_COLLECTED DATA_.
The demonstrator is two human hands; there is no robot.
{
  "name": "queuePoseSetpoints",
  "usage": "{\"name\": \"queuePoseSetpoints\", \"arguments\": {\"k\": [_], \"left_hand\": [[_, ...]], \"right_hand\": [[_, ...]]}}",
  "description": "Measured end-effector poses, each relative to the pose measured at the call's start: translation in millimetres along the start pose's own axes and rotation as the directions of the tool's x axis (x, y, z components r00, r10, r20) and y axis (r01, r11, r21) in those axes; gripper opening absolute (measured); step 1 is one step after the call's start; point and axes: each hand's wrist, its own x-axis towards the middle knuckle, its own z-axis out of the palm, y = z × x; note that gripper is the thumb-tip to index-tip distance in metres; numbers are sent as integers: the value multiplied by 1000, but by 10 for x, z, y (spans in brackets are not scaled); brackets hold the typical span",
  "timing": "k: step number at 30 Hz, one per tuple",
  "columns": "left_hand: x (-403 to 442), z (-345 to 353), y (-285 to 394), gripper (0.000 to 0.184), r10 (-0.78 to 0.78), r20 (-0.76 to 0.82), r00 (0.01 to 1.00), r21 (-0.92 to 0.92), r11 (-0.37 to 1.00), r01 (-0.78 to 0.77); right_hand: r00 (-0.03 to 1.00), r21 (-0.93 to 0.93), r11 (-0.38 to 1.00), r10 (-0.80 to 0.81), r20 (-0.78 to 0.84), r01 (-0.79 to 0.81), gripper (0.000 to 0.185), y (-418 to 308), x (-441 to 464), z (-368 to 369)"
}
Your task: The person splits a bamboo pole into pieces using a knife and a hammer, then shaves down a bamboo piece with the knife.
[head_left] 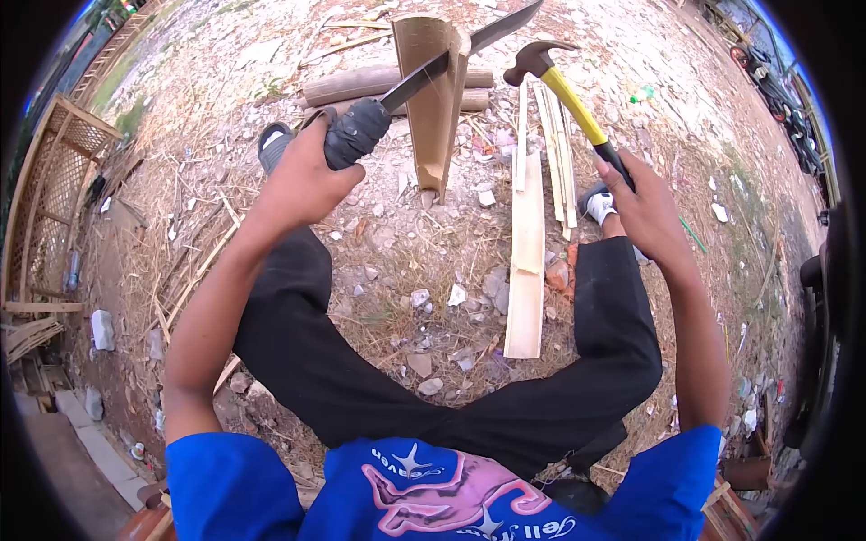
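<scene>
My left hand is wrapped round the dark, cloth- or tape-bound handle of a machete. Its blade crosses the upper part of an upright split bamboo piece, with the tip sticking out past the far side. The bamboo's lower end rests on the ground between my feet. In my right hand is a claw hammer, gripped by the black end of its yellow handle. The hammer head is raised to the right of the bamboo, apart from the blade.
Split bamboo strips lie on the ground between my legs, and thinner strips lie near my right foot. Behind the upright piece are whole bamboo poles. Stones and rubble litter the ground. A wooden lattice frame stands far left.
</scene>
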Motion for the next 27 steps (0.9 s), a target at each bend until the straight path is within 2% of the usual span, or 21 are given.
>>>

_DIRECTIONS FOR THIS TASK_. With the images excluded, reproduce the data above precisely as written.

_SOLUTION TO THIS PROBLEM_.
The demonstrator is two human hands; there is no robot.
{
  "name": "queuePoseSetpoints",
  "usage": "{\"name\": \"queuePoseSetpoints\", \"arguments\": {\"k\": [_], \"left_hand\": [[_, ...]], \"right_hand\": [[_, ...]]}}",
  "description": "Measured end-effector poses, each relative to the pose measured at the call's start: translation in millimetres along the start pose's own axes and rotation as the directions of the tool's x axis (x, y, z components r00, r10, r20) and y axis (r01, r11, r21) in those axes; gripper opening absolute (measured); step 1 is one step after the call's start; point and axes: each hand's wrist, its own x-axis towards the middle knuckle, its own z-axis out of the palm, y = z × x; note that gripper is the thumb-tip to index-tip distance in metres; numbers are sent as integers: the value multiplied by 1000, but by 10 for x, z, y (spans in brackets are not scaled); brackets hold the typical span",
  "timing": "k: step number at 30 Hz, one per tuple",
  "columns": "left_hand: x (-403 to 442), z (-345 to 353), y (-285 to 394), gripper (0.000 to 0.184), r10 (-0.78 to 0.78), r20 (-0.76 to 0.82), r00 (0.01 to 1.00), r21 (-0.92 to 0.92), r11 (-0.37 to 1.00), r01 (-0.78 to 0.77); right_hand: r00 (-0.03 to 1.00), r21 (-0.93 to 0.93), r11 (-0.38 to 1.00), r10 (-0.80 to 0.81), r20 (-0.78 to 0.84), r01 (-0.79 to 0.81), gripper (0.000 to 0.185), y (-418 to 308), x (-441 to 464), z (-368 to 369)"
}
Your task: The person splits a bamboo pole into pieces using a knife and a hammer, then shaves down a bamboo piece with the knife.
[head_left] 
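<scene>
My left hand is wrapped round the dark, cloth- or tape-bound handle of a machete. Its blade crosses the upper part of an upright split bamboo piece, with the tip sticking out past the far side. The bamboo's lower end rests on the ground between my feet. In my right hand is a claw hammer, gripped by the black end of its yellow handle. The hammer head is raised to the right of the bamboo, apart from the blade.
Split bamboo strips lie on the ground between my legs, and thinner strips lie near my right foot. Behind the upright piece are whole bamboo poles. Stones and rubble litter the ground. A wooden lattice frame stands far left.
</scene>
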Motion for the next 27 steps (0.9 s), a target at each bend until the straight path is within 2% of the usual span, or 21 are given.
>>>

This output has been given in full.